** TASK PROMPT **
Within the listing below, show every line that contains the word "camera".

** PROVIDED MATERIAL **
=== Begin Enclosure ===

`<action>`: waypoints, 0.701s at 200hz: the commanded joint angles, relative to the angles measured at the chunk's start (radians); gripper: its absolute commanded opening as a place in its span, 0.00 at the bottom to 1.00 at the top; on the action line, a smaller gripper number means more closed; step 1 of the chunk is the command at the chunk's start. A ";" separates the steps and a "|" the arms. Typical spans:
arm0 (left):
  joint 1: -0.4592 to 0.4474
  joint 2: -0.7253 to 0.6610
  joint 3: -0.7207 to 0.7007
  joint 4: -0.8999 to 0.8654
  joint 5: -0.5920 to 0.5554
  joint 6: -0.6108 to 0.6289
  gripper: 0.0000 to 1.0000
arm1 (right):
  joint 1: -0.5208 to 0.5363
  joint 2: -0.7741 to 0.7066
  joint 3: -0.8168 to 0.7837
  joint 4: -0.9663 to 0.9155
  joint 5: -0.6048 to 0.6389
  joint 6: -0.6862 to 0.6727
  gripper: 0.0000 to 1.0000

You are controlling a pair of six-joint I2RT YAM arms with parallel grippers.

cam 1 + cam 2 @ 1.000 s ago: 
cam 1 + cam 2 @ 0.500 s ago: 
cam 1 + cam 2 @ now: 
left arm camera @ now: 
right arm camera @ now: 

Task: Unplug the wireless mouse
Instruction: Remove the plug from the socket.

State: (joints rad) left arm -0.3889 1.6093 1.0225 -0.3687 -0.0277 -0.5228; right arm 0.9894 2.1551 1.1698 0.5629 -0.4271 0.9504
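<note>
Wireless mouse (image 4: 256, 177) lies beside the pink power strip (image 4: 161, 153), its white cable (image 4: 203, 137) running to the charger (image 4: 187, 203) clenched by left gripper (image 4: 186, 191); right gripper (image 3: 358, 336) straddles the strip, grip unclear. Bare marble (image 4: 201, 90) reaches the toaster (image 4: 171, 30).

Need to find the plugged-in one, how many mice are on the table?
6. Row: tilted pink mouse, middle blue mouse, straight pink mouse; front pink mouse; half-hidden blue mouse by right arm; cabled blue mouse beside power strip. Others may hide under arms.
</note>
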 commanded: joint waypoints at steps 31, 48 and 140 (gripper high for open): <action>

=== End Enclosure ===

** TASK SOLUTION **
left arm camera @ now: 
right arm camera @ now: 

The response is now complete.